Crónicas pandémicas
Otras epidemias, idéntico ser humano
«En agosto de 1821 el bergantín Gran Turco atracó en Barcelona procedente de La Habana. Además de mercancías ultramarinas, transportaba la fiebre amarilla»

Cada epidemia reedita comportamientos humanos similares: minimización del virus, identificación de su letalidad, polémica por la cuarentena, psicosis del contagio, rechaza a los contagiados y reconocimiento de la muerte.
En agosto de 1821 el bergantín Gran Turco atracó en Barcelona procedente de La Habana. Además de mercancías ultramarinas, transportaba la fiebre amarilla.
Provocada por la picadura del mosquito aedes aegypti, esta infección viral de origen africano se propagó en Sudamérica a raíz del tráfico de esclavos. A las veinticuatro horas de la llegada del Gran Turco, cayeron las primeras víctimas de lo que la Junta de Sanidad calificó de «sospechosa enfermedad»: dos napolitanos, una mujer de Sant Feliu de Guíxols y un vecino de Mahón.
La sintomatología cursaba con «vómitos atrabiliares» y «cardialgia». La primera medida gubernativa -establecer un cordón sanitario en el puerto y la Barceloneta- dividió las opiniones. Una polémica que se reproduce en cada episodio epidemiológico, incluida la actual crisis del coronavirus…
«Algunos facultativos estimaron que la mortal enfermedad no era contagiosa y, por tanto, creyeron innecesario alarmar a la población; otros, al contrario, sostuvieron la opinión de la existencia de contagio y necesidad urgente de aislar el posible foco infeccioso. Los últimos fueron tildados de alarmistas», explica la historiadora María Dolores Gaspar García.
El cierre portuario y el lazareto para los infecciosos se reveló insuficiente. El virus avanzaba gracias a las altas temperaturas. Muchos familiares que vivían en otros barrios de la ciudad acogían a sus parientes enfermos pese al riesgo de ser sancionados con seis libras.
No fue hasta mediados de septiembre cuando la Junta de Sanidad bautizó la «sospechosa enfermedad» como «fiebre amarilla». El cordón sanitario se extendió a toda Barcelona: las autoridades judiciales y políticas se trasladaron a Vic (Real Audiencia) y San Feliu de Llobregat (Oficina del Correo).
El fracaso del tratamiento con quina, recetada como antifebril, desató el pánico en una ciudad donde escaseaban los sacerdotes para dar a Extremaunción; los enterradores no daban abasto y, según documentos de la época, notarios y escribanos «faltaban a la obligación de tomar los testamentos a cualquiera enfermo que los llamare».

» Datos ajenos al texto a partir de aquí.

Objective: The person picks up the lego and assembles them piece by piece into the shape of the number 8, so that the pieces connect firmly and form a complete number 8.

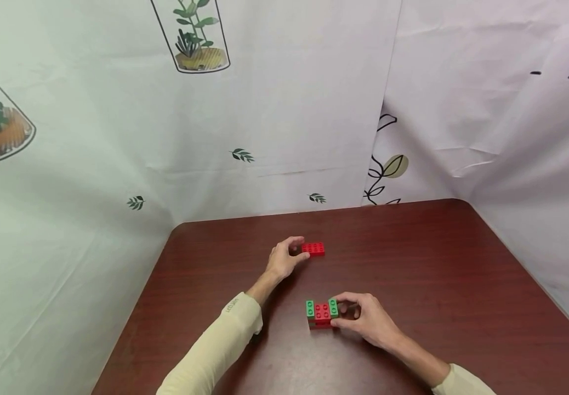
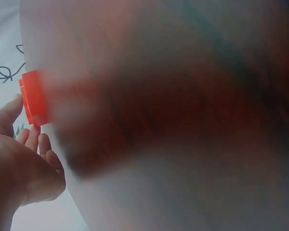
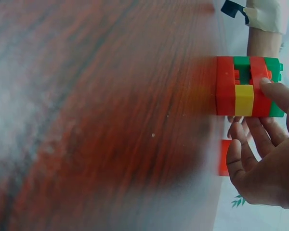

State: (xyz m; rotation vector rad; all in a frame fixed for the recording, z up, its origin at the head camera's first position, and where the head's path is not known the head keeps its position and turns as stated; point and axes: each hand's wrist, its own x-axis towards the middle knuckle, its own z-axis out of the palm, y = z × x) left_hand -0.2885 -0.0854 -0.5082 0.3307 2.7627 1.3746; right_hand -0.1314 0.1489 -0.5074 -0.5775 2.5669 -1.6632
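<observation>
A flat red building brick (image 1: pixel 313 249) with studs on top lies on the table toward the back. My left hand (image 1: pixel 284 258) pinches its left end between thumb and fingers; the left wrist view shows the thumb on one side of the red brick (image 2: pixel 37 98) and a fingertip on the other. Closer to me stands a small stack of building bricks (image 1: pixel 322 312), with two green pieces on top at its sides and red between them. From the right, my right hand (image 1: pixel 365 318) grips it. In the right wrist view the stack (image 3: pixel 243 101) also has a yellow brick low in it.
The dark reddish-brown wooden table (image 1: pixel 413 263) has rounded back corners. White cloth (image 1: pixel 289 120) printed with plants and leaves hangs behind it and along both sides. Pale sleeves (image 1: pixel 215 340) cover my forearms.
</observation>
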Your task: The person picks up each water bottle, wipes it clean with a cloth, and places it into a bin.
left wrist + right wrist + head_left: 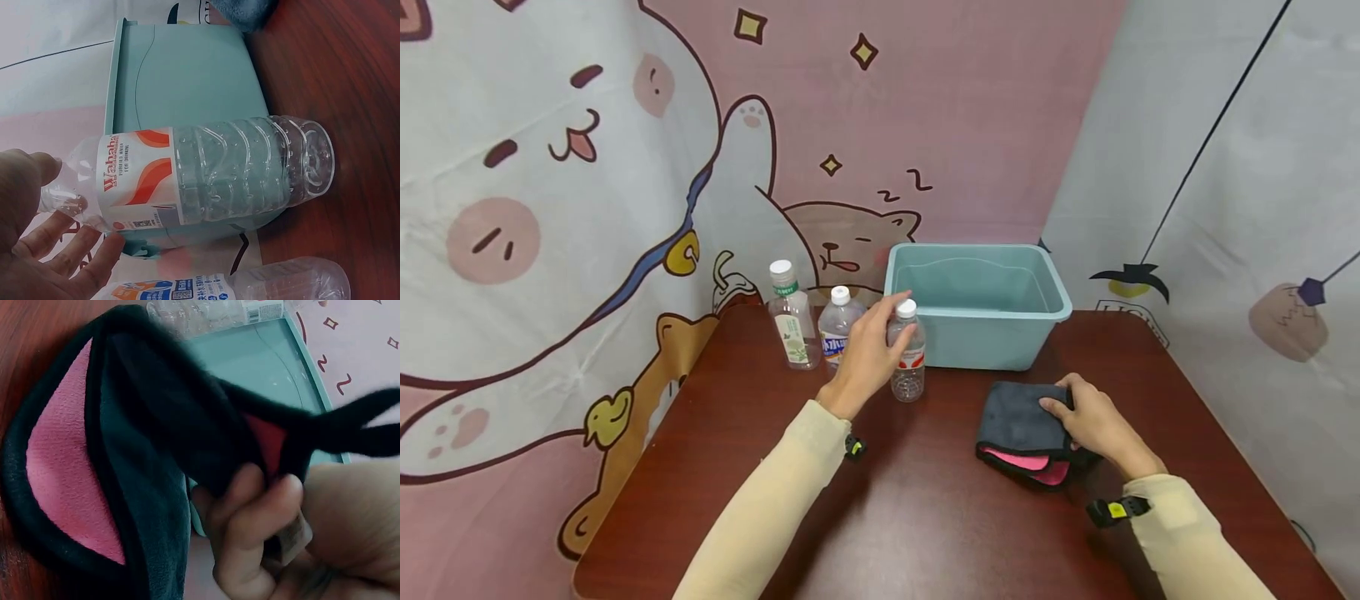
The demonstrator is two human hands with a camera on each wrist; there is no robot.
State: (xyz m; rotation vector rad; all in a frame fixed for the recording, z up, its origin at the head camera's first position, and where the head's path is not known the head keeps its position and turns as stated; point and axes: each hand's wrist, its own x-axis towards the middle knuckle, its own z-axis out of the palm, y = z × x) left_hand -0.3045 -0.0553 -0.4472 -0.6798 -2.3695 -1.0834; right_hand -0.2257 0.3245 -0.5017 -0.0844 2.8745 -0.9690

En octubre la fiebre amarilla sumaba ochocientos muertos con una progresión de doscientos diarios. El pavor a la muerte empujaba a muchos vecinos a cuestionar las órdenes gubernativas y a burlar el aislamiento de la capital: «Los barceloneses vivían sometidos a un estado de terror generalizado y llegaron a desconfiar de la Junta de Sanidad, y de las medidas que esta había adoptado en la lucha contra la fiebre amarilla», apunta Gaspar.
El recibimiento en los pueblos de la comarca, temerosos de que quienes huían de Barcelona les contagiaran la fiebre amarilla, era hostil: «Crecía el terror y aumentaba la intolerancia de las poblaciones vecinas, que se negaban a toda suerte de comunicaciones con la ciudad apestada y se hacía cada día más difícil el aprovisionamiento de sus mercados», recuerda el cronista José Coroleu en sus «Memorias de un menestral de Barcelona».
La cuarentena se prolongó hasta la Nochebuena de 1821, con un claro descenso de contagios a partir de noviembre. El día de Navidad se celebraba el fin de aquella epidemia que arrojó entre nueve y trece mil muertes sobre un censo total de ochenta mil habitantes.
Cuando el coronavirus se bata en retirada, rindamos una visita al cementerio de Pueblo Nuevo: un monumento neoclásico recuerda los muertos de hace dos siglos… «En el año 1821 apareció en esta ciudad de Barcelona una enfermedad cruel calificada de fiebre amarilla que arrebató la existencia a muchos millares de habitantes. Sus restos se depositaron en este Campo Santo. Orad por sus almas».